• _Task brief_
All of the data below should be repeated exactly. Pictures should not be included.

• _Data extract_
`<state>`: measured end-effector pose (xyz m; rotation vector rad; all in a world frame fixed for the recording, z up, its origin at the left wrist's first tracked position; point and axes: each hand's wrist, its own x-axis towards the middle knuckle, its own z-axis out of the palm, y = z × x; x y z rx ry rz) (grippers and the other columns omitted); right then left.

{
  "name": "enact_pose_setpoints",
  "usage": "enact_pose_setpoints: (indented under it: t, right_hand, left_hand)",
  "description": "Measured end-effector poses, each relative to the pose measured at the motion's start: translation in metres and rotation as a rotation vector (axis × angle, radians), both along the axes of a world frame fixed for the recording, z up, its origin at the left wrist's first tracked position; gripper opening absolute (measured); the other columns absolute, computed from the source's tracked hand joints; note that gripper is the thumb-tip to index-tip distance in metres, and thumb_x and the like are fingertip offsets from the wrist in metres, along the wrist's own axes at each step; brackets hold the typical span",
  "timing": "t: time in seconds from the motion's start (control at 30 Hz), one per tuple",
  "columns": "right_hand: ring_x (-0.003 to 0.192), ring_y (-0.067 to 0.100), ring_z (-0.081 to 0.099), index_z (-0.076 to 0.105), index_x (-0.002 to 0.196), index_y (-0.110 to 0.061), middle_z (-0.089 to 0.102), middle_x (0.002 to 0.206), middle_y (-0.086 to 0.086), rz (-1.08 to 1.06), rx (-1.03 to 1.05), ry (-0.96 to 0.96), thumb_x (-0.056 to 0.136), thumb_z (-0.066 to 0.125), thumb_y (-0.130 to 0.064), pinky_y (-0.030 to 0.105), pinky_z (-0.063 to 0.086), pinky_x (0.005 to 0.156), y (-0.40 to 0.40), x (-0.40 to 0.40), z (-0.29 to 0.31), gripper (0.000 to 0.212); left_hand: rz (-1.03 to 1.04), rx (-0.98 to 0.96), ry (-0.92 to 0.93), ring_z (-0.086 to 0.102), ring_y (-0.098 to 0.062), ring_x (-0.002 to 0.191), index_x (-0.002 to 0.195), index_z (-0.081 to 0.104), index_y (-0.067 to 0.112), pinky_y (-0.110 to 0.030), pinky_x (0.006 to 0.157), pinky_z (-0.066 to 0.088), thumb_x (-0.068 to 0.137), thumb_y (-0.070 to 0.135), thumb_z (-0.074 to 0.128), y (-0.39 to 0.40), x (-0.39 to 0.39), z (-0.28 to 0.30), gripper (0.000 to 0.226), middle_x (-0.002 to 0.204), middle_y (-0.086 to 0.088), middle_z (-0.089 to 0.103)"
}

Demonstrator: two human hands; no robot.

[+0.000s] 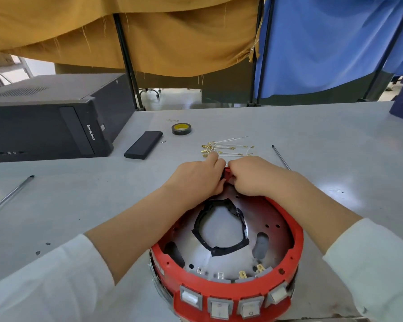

• _Reply_
`<state>`: measured end-effector pose (xyz m; rotation vector rad; all in a world frame fixed for the recording, z up, its origin at the left wrist's first tracked position; point and axes: each hand's wrist, its own x-axis towards the middle knuckle, its own z-axis out of the palm, y = z × x; x y z rx ry rz) (grippers and the other columns omitted); right then left.

{
  "name": "enact_pose_setpoints",
  "usage": "enact_pose_setpoints: (indented under it: t, right_hand, left_hand)",
  "description": "Measured end-effector poses, each relative to the pose measured at the motion's start: translation in metres and rotation as a rotation vector (axis × angle, radians), both along the axes of a world frame fixed for the recording, z up, its origin at the left wrist's first tracked position; gripper opening absolute (measured); the other columns absolute, computed from the source's tracked hand joints; note that gripper is the thumb-tip to index-tip distance in metres, and thumb_x and the like are fingertip offsets from the wrist in metres, along the wrist's own axes at each step; brackets hold the typical span",
  "timing": "t: time in seconds from the motion's start (control at 30 Hz), one per tuple",
  "columns": "right_hand: ring_x (-0.003 to 0.192), ring_y (-0.067 to 0.100), ring_z (-0.081 to 0.099), index_z (-0.076 to 0.105), index_x (-0.002 to 0.196), index_y (-0.110 to 0.061), middle_z (-0.089 to 0.102), middle_x (0.002 to 0.206), middle_y (-0.086 to 0.086), rz (-1.08 to 1.06), rx (-1.03 to 1.05), ry (-0.96 to 0.96), thumb_x (-0.056 to 0.136), thumb_z (-0.066 to 0.125), thumb_y (-0.130 to 0.064), pinky_y (-0.030 to 0.105), pinky_z (-0.063 to 0.086), pinky_x (0.005 to 0.156), y (-0.40 to 0.40), x (-0.40 to 0.40), z (-0.29 to 0.31), gripper (0.000 to 0.212); left_hand: rz (-1.03 to 1.04), rx (-0.98 to 0.96), ry (-0.92 to 0.93), ring_z (-0.086 to 0.102), ring_y (-0.098 to 0.062), ring_x (-0.002 to 0.191), index_x (-0.002 to 0.195), index_z (-0.081 to 0.104), index_y (-0.067 to 0.112), pinky_y (-0.110 to 0.030), pinky_x (0.006 to 0.157), pinky_z (-0.066 to 0.088), thumb_x (-0.068 to 0.137), thumb_y (-0.070 to 0.135), thumb_z (-0.074 to 0.128), y (-0.39 to 0.40), x (-0.39 to 0.39), z (-0.28 to 0.30), gripper (0.000 to 0.226), middle_x (-0.002 to 0.204), middle_y (-0.086 to 0.088), middle_z (-0.089 to 0.103)"
}

Demonstrator: two human hands; no robot.

[+0.000s] 

Besides this answer, nothing more is needed.